# Is your Hagen Elite Mini Internal Filter too strong?



## SaylorKennedy (Aug 11, 2009)

I've got the solution and it only costs about $4. 

So I got the Hagen Mini filter in September of last year when I got my cousin's betta on a whim. I only had him in a 1 gallon tank and needed soemthing small. Found it for $10 at Petco, and they actually come with the Marina starter kits from Petsmart as well. The first thing I noticed was it was sooooo powerful even on it's lowest setting. So I rigged up a bottle baffle and that was fine, but it looked ugly and would always fall off. I knew the filter worked because it did have gunk in it. Well I was just thinking that maybe I want to take my 2.5 gallon with me instead of my 5 so got to brainstorming how I could rig this so it wasn't too strong for Ty.
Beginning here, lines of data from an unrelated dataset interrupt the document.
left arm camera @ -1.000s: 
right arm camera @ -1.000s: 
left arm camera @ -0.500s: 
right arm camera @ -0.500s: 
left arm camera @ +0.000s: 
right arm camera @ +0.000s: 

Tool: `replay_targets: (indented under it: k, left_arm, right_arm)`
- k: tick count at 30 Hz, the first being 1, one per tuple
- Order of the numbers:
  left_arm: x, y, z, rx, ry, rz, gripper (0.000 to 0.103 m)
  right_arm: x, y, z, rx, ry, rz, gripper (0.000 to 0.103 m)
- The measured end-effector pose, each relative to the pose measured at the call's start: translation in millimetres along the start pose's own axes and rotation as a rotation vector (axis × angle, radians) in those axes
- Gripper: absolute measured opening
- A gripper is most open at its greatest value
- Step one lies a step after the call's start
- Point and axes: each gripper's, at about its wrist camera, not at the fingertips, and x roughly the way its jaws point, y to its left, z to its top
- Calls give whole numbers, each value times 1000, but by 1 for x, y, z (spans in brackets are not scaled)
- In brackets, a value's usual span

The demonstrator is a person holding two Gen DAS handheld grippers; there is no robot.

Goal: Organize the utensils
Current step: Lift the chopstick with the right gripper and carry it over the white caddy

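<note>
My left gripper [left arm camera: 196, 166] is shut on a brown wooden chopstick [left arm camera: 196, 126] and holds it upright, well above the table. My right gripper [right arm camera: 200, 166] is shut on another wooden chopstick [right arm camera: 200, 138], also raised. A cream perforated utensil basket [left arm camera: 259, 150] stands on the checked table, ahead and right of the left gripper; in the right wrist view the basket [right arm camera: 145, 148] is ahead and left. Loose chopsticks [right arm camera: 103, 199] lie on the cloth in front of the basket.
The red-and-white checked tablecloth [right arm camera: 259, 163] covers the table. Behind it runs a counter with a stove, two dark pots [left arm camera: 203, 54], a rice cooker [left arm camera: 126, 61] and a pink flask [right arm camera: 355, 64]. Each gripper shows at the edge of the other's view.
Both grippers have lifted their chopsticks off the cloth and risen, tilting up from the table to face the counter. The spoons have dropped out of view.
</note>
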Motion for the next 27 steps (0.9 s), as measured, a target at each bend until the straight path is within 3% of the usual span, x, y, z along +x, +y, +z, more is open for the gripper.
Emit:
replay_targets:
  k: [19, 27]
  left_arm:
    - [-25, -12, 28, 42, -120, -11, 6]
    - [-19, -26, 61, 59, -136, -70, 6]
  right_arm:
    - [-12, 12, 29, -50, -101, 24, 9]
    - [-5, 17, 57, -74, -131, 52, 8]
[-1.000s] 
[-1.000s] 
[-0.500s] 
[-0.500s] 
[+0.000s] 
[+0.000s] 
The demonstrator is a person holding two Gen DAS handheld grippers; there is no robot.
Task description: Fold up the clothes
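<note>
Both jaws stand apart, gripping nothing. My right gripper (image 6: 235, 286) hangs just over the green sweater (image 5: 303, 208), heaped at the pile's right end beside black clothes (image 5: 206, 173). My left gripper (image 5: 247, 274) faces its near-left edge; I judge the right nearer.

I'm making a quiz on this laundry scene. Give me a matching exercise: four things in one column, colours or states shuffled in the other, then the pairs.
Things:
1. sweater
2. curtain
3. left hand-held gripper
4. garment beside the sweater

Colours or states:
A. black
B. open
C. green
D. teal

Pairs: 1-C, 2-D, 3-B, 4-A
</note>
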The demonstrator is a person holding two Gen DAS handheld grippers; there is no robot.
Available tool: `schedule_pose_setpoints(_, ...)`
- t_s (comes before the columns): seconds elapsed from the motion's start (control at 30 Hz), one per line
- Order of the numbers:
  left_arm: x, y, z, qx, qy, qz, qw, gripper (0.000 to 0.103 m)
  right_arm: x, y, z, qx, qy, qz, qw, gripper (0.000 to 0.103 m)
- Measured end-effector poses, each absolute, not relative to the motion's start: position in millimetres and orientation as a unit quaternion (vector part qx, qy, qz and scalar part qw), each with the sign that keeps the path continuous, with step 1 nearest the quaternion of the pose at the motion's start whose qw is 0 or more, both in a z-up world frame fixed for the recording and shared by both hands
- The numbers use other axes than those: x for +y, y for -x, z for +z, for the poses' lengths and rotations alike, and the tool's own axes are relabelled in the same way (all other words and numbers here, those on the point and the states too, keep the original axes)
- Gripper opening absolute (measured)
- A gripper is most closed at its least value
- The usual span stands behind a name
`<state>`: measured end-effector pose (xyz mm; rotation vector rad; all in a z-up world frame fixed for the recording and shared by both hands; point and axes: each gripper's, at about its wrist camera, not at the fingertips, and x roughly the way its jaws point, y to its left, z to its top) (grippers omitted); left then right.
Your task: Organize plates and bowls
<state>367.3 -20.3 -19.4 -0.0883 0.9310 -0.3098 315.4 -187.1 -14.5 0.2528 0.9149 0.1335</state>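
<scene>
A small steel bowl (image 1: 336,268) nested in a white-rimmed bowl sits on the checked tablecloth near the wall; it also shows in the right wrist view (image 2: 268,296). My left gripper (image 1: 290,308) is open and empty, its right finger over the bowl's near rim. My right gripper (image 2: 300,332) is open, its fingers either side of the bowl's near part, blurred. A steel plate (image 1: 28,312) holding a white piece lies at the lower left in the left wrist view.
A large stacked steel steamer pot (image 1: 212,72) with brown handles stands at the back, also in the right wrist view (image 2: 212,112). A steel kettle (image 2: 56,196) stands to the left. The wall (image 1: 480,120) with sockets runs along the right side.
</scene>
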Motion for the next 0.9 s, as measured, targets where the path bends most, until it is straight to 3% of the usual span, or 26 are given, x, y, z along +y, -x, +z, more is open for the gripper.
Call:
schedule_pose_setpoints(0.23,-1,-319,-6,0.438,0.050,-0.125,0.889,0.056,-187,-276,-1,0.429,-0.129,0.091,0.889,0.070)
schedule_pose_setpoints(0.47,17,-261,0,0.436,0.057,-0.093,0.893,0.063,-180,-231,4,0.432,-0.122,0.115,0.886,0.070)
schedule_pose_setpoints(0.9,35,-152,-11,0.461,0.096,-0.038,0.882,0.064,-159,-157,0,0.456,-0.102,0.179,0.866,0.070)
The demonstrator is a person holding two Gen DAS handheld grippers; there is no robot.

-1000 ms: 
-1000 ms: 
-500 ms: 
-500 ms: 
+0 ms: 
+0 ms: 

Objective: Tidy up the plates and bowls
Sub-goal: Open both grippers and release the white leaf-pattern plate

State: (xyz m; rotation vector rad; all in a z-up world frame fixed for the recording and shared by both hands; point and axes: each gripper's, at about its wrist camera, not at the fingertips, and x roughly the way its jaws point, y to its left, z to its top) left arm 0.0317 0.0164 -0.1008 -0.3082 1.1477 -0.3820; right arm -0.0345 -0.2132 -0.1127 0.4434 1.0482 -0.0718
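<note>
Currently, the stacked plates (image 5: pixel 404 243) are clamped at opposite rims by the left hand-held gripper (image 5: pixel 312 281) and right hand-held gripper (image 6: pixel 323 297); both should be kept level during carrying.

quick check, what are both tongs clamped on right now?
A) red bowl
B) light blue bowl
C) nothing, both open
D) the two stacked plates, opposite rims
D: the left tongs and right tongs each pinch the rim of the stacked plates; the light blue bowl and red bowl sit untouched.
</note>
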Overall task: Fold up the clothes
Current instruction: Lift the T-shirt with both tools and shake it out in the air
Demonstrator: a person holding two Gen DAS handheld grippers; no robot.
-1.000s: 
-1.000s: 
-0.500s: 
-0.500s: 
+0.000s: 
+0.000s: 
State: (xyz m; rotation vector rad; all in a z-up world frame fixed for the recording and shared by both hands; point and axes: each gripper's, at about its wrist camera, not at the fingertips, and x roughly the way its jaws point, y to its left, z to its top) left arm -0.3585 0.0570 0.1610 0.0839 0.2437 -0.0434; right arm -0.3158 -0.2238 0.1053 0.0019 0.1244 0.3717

I had some extra filter pads for the Red Sea Deco Art Nano filter from Petco ($4 for a bag of like 4, I think) and I cut them in half to fit inside the Elite casing. I layered them as well to help even more. I noticed that the flow was slow down a lot! I tried it out with Ty and he has no problem sitting in front of the flow, but it's still strong enough to push water around for circulation. 
Sorry for the long story, but it's a simple easy solution.

Stuffing.








Happy fish.


----------



## Welsh (Apr 13, 2010)

Nice, I have a filter that came with my Aquabox that was so strong a shark wouldn't have been able to swim against it and as its a double prong plug I can't use it anywhere else in my house as we have 3 prong plugs  so long story short I will be trying this


----------



## SaylorKennedy (Aug 11, 2009)

Great. Hope it works!


----------



## newfiedragon (May 25, 2010)

How did you rig up a bottle baffle for it?


----------